Домики были низкие, на крышах густые копны соломы — вот уж поистине «хуты» (так называются деревенские домики в Стаентраде, переводится слово как: «шляпа, капюшон, стог»). Сами дома собраны из неровно обтёсанных булыжников, и казались такими маленькими, что в них впору жить лишь ангофцам. Это такие невысокие человечки, обитающие… очень далеко. Очень-очень далеко. Расскажу о них подробней как-нибудь в другой раз.
Домики были низкие, но я знал, что, на самом деле, внутри потолки нормальной высоты — просто пол дома уходил ниже, чем уровень земли. Приходилось кланяться, заходя в такие дома, но внутри можно было спокойно развернуть плечи и выпрямиться.
Из труб на крышах валил дым, это навевало мысли о тепле домашнего очага, о горячей и сытной пище, об отдыхе.
Где-то неподалёку раздавался стук молотка кузнеца, на улочках встречались редкие прохожие, перед нашими конями пробежала курица.

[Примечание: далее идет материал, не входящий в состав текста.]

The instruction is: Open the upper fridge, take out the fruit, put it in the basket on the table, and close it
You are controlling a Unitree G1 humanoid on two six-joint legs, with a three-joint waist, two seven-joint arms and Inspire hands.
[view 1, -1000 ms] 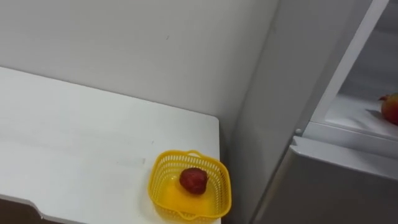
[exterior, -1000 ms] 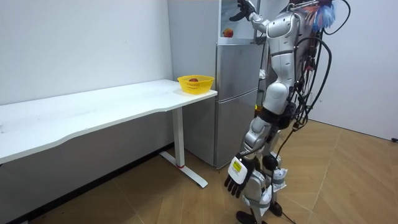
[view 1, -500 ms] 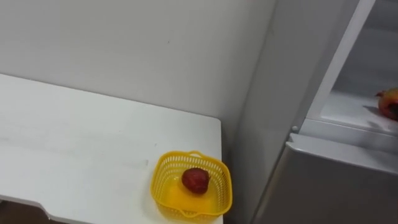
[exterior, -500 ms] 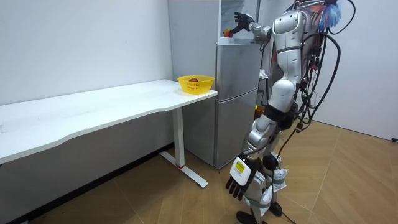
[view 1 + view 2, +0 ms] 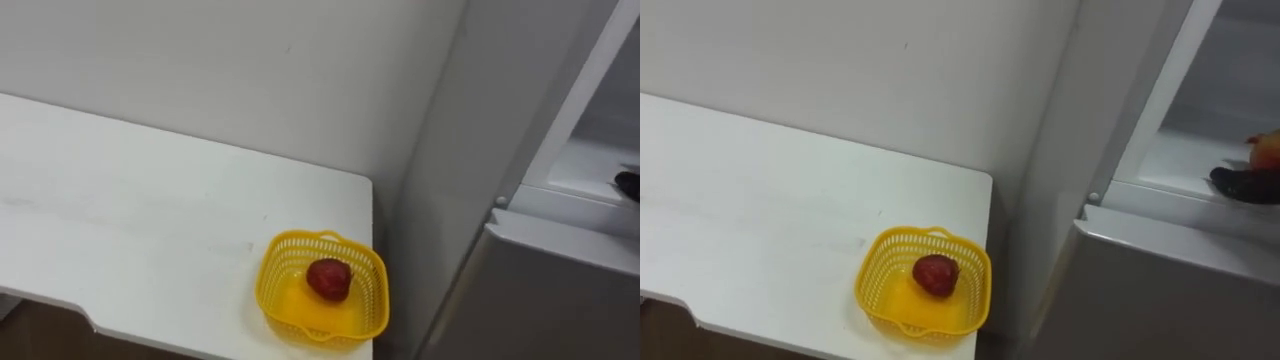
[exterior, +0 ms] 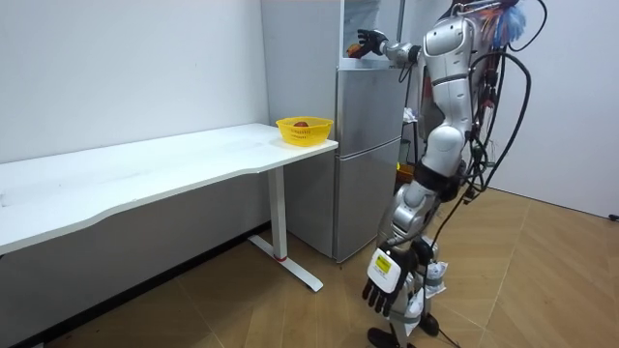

Из одного домика вышел старик и, с интересом разглядывая нас, направился к нам.
— Эй, старик! — обратился к нему Тольскер. — Корчма тут есть?
Дед закивал.
— Хье! Есь э хорчма, э крафтня.
Старик говорил на древнем деревенском диалекте. У них «кузнец» — будет «крафтыч», а «кузня» — «крафтня».
Тольскер ответил:
— Крафтыч нам не нужен, дед. Скажи, где корчма?
Старик махнул рукой туда, куда вела улица.
— Толль ряда гайте, до тина. Там олева быте хорчма. Бахий хут, два стажа. Не сшибётесь.
— Спасибо, отец! — сказал Тольскер, и мы двинулись вдоль по улице.